Author(s):
Ramos, Isabel
; Carvalho, João Álvaro
Date: 2003
Persistent ID: http://hdl.handle.net/1822/348
Origin: RepositóriUM - Universidade do Minho
Subject(s): Social dimension; Political dimension; Symbolic dimension; Constructionism; Requirements’ elicitation
Description
Computer-based systems (CBS) are usually adopted to support structural aspects of the organization, such as mission, strategy, objectives, tasks, processes, responsibilities, coordination and control of the activities, resources allocation, authority, decision making, etc. These are assumed as objectively identifiable aspects of work and, therefore, they can be analyzed and measured. For this reason, they are object of preferential study when the goal is to adopt tools to solve organizational problems.

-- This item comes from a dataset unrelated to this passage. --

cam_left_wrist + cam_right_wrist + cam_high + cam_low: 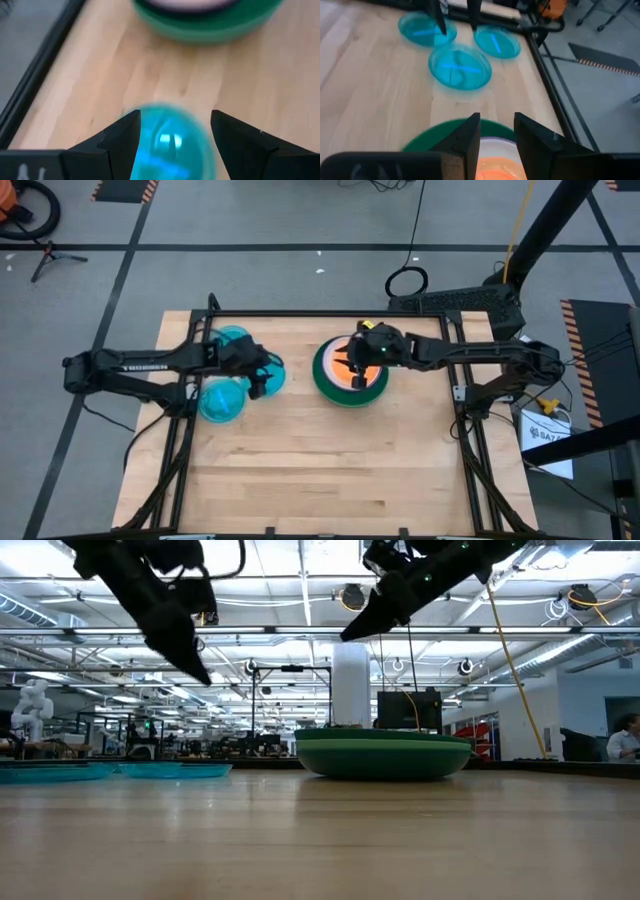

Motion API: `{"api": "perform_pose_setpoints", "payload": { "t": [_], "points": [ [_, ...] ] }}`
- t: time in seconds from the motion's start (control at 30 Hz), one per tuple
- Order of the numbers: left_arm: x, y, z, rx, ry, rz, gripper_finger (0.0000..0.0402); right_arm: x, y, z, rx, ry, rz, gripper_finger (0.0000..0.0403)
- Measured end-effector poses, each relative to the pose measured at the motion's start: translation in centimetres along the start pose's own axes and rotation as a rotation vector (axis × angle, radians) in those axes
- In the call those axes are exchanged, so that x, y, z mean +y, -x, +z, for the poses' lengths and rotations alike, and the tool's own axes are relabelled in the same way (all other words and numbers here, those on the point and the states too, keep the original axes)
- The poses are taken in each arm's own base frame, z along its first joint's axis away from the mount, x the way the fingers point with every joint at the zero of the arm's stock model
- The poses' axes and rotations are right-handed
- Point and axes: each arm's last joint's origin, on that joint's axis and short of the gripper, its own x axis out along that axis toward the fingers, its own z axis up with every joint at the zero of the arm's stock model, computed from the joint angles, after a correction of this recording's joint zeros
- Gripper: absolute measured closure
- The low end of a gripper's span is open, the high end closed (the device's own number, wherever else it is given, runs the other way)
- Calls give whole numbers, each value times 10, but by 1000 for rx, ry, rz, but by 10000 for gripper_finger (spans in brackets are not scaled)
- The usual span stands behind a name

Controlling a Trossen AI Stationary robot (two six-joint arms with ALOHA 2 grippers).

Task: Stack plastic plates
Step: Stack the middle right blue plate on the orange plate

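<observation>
Holding the left gripper out over the left part of the bare wooden table, raised clear of the surface in the low view. Keeping its two dark fingers spread wide apart, gripping nothing. Framing one small round translucent blue plastic plate between those fingers in the left wrist view, the plate lying flat on the wood below them, untouched.

Showing two more small translucent blue plates just beside that one: one nearer the table's far edge, one nearer the front, all three lying flat and close together in a cluster. Showing a raised divider across each dish in the right wrist view.

Leaving bare wood between the blue cluster and the stack to its right.

Resting at the middle-right of the table, a large round dark green plastic plate carrying the stack, with a pale medium plate nested in it and a small translucent orange plate lying on top.

Hanging the right gripper directly over that orange plate, well above the stack in the low view. Holding its fingers a little apart, with a narrow gap between them and nothing pinched in it; the orange plate showing through the gap, below the tips and apart from them.
</observation>
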Motion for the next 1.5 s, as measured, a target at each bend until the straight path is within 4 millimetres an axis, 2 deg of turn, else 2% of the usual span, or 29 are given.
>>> {"api": "perform_pose_setpoints", "payload": {
  "t": [0.2, 0.43, 0.73, 0.9, 1.27, 1.5],
  "points": [
    [32, -28, -7, 122, -32, -12, 156, 0, 21, -13, -14, -36, -16, 289],
    [66, -61, -24, 249, -33, -19, 156, -2, 45, -11, -91, -57, -39, 289],
    [104, -91, -43, 271, 13, -5, 156, -1, 47, -15, -89, -72, -38, 289],
    [110, -96, -47, 279, 28, -5, 156, 0, 47, -15, -89, -72, -37, 289],
    [109, -97, -48, 283, 31, -29, 157, -1, 47, -15, -86, -73, -37, 289],
    [109, -97, -49, 284, 34, -29, 202, -1, 47, -15, -86, -83, -37, 289]
  ]
}}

However, the complexity of the organizational processes, and the importance of individual experiences and human interaction in shaping perceptions has come to enhance the necessity to consider a wider diversity of organizational aspects as well as the process of adoption of a CBS, in order to facilitate the proper dynamics of the organizational transformation processes.
In this paper, we present and analyze two cases of work reality transformation. Each transformation process was supported by the adoption of a specific CBS. In one of the cases, this adoption was implemented explicitly and was sanctioned by senior management. In the other, the transformation was implemented without the formal support of senior management. The paper ends by emphasizing the importance of considering the multi-dimensionality of the work realities when defining CBSs to assist work practices. It is also emphasized that work realities are continually being reshaped by the combined action of social processes that lead to transformation. Often these processes occur at an implicit level and without the actors that sustain them having full awareness of the effects of their own action.